Galerie photo © Christophe Raynaud de Lage
La première pensée qui nous vient à l’esprit est qu’il s’agit d’une mise en pièce du pouvoir, représenté par cet éphèbe accompli aux muscles admirables, donc peut-être du patriarcat ou de la masculinité triomphante (ce qui revient à peu près au même) mais aussi d’une esthétique de la perfection des lignes très politique puisque intimement liée à l’avènement de la Monarchie absolue, comme en témoigneraient à la fois ces dessins au sol, et cette danse quasi baroque. Car la gestuelle dégingandée (mais extraordinairement virtuose signée Marion Blondeau) issue du classique et de la « Belle danse », mais qui distord toute figure connue, fait apparaître un corps qui ne serait plus unifié et certain – comme celui, si parfait, de la statue – mais improbable et désarticulé. Et c’est bien là que Phia Ménard organise la rencontre entre sa créature et l’Institution qui va venir légiférer sur ce que doit être le “ bon ” corps, le “ bon ” mouvement ou le “ bon sujet ”, comme un catalyseur du corps social et politique. Puisque c’est bien de Loi et de représentation de l’Autre qu’il s’agit.
Or, l’Article XIII de la Déclaration Universelle des Droits de l’Hommede1948 – et le moins respecté ! – est celui qui stipule la liberté totale de circulation et d’installation des personnes, à savoir : «1. Toute personne a le droit de circuler librement et de choisir sa résidence à l'intérieur d'un Etat. » «2. Toute personne a le droit de quitter tout pays, y compris le sien, et de revenir dans son pays ».

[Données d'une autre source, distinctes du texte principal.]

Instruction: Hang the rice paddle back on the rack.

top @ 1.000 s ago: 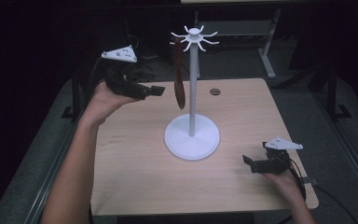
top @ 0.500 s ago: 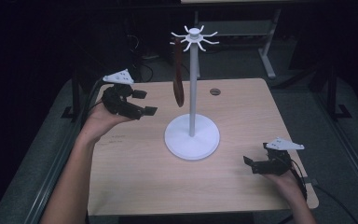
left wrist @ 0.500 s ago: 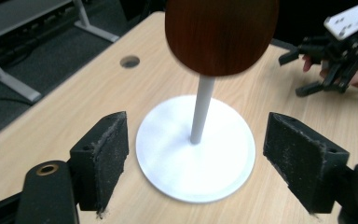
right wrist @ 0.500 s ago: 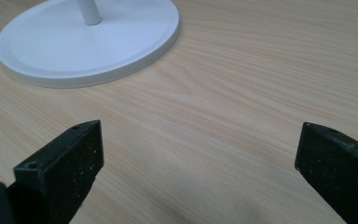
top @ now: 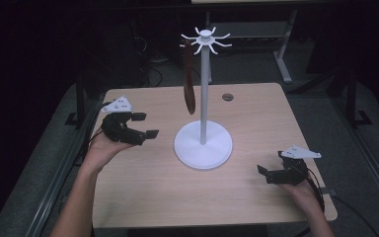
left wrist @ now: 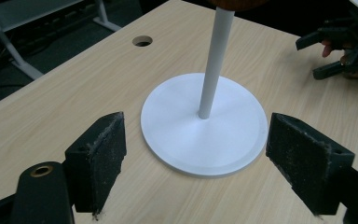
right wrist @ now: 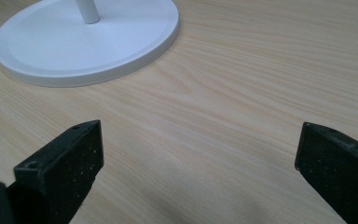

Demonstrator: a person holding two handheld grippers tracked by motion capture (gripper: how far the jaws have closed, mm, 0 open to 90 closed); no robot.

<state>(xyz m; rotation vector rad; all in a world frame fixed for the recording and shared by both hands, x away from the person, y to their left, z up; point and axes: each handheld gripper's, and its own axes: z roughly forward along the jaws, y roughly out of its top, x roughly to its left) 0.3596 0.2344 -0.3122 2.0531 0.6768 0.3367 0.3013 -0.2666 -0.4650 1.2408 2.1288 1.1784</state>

Or la créature est toujours rattrapée par ce fameux article matérialisé par un socle et une statue qui finissent par l’enfermer. Une deuxième partie intitulée « Crépuscule » s’ouvre alors. Un deuxième piédestal, et les pieds d’une sculpture que l’on devine beaucoup plus imposante que la première (on ne voit que ses pieds tellement elle est gigantesque), est installée. Une autre (la même ?) bête fouisseuse au masque doré (très Grand Siècle, pour le coup) surgit du gazon. Reprend, peu ou prou les mêmes mouvements, est engloutie par le monument qu’elle arrive, in fine, à saper de l’intérieur. Elle en profite pour récupérer son lapin un peu plus abîmé…

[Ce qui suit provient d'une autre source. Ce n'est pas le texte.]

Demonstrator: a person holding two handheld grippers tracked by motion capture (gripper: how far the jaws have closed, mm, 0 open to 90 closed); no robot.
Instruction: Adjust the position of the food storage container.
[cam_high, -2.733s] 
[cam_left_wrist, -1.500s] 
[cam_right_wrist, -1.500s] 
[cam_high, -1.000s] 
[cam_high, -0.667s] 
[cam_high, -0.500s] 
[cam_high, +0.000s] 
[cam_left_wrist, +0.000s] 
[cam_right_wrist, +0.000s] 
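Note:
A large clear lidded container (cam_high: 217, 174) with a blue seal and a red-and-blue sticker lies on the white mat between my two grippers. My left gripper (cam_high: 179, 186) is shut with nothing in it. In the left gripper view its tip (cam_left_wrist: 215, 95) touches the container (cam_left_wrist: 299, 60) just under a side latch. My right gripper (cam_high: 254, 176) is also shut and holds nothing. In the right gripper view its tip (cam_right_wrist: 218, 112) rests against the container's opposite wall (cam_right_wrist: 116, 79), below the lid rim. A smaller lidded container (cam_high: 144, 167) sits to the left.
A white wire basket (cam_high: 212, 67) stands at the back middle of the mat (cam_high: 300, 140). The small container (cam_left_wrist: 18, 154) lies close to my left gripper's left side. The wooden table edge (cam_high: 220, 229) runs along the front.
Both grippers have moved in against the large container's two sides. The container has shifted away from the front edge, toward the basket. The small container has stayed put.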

Est-une réussite ? Cela signifie-t-il que peu importe les barrières, les frontières, les « Autres » les « nuisibles », si redoutés de certains, finiront toujours par passer ? Que l’Ordre est toujours ébranlé de l’intérieur, avant de se déliter totalement ?

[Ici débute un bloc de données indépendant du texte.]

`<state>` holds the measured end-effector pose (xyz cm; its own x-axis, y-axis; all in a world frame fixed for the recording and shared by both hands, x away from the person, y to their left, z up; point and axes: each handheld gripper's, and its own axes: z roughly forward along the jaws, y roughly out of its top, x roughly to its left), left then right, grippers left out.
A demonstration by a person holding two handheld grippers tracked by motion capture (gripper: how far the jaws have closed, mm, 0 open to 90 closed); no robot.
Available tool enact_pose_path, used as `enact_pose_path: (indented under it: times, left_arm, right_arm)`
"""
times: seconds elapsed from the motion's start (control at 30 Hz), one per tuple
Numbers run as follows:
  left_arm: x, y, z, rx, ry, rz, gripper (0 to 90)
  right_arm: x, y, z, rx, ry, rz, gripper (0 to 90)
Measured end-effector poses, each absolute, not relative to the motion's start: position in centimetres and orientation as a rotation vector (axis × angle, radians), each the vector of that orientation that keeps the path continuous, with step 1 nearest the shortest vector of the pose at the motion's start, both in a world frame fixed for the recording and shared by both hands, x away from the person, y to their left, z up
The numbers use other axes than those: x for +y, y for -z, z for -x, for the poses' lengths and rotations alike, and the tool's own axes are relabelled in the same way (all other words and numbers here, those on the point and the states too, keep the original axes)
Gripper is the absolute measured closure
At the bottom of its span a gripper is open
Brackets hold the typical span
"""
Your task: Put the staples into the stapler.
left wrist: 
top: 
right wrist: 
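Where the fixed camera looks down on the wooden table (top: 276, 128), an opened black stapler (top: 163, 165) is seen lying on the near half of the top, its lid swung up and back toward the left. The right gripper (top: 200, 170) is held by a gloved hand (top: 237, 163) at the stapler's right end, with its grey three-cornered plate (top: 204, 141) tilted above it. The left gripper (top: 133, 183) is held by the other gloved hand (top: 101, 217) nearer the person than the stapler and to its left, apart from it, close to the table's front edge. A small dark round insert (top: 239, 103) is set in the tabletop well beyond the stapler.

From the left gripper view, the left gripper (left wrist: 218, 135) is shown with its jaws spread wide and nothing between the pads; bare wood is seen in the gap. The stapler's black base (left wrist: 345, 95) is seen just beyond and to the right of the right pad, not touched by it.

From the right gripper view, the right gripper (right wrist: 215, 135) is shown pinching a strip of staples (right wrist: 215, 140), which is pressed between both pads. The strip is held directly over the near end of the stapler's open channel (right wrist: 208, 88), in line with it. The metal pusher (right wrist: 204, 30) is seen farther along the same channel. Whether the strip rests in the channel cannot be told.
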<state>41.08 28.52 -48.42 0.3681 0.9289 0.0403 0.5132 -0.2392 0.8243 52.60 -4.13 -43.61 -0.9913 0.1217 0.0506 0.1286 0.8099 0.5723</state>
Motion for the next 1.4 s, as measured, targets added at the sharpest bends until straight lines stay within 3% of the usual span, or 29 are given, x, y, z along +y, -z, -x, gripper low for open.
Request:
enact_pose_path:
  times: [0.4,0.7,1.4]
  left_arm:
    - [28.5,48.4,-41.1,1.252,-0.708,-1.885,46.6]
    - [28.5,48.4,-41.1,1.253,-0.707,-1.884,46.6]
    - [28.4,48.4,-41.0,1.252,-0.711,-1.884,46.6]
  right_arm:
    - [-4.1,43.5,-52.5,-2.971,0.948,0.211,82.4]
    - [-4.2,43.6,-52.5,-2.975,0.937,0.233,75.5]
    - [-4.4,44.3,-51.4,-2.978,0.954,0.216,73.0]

Toujours est-il que s’ouvre alors une magnifique séquence hallucinée de traversée du miroir, avec nuages de fumée mauve et éclairages étincelants, d’un onirisme fascinant, où une Alice sous acide aurait réussi à renverser la donne, tandis que l’on entend The White Rabbit de Jefferson Airplane. Rêve ou réalité ? Utopie ou dystopie ? Et Art. 13nous parle-t-il d’un renouveau de l’Art qui arriverait à réenchanter un monde en ruines ou d’une circulation universelle des humains ? Comme dans le Pays des Merveilles d’Alice, la question reste de l’ordre de l’indécidable.
Agnès Izrine
Biennale de la Danse de Lyon, Théâtre des Célestins. Le 19 septembre 2023.
En tournée :
La Comédie de Valence, Centre dramatique national Drôme-Ardèche le 28/09, Actoral, Festival international des arts et des écritures contemporaines, en coréalisation avec et à La Criée Marseille, les 6 et 7/10, Le Volcan, Scène Nationale du Havre le 19/10, CIRCA Auch, Festival du Cirque Actuel du 25 au 27/10, Les Quinconces l’Espal, Scène nationale du Mans le 15 /11, Espace Malraux, Scène nationale Chambéry Savoie les 10 et 11/01/2024, MC93, maison de la culture de Seine-Saint-Denis, Bobigny du 23 au 28/01, La Filature, Scène nationale de Mulhouse le 6 /02, TANDEM, Scène nationale, Hippodrome de Douai les 20 et 21/02, Montpellier Danse, à l’Opéra Comédie le 28 /02, Le Lieu Unique, centre de culture contemporaine, Nantes du 7 au 9/03, TNB, Centre Européen Théâtral et Chorégraphique, Rennes du 13 au 16/03, Les 2 Scènes, scène nationale de Besançon le 20 et 21/03, La Comédie de Clermont-Ferrand scène nationale les 28 et 29/03, Agora, Pôle Nationale Cirque de Boulazac le 9/04, Espace Jéliote, Centre national de la Marionnette Oloron-Sainte-Marie le 12/04.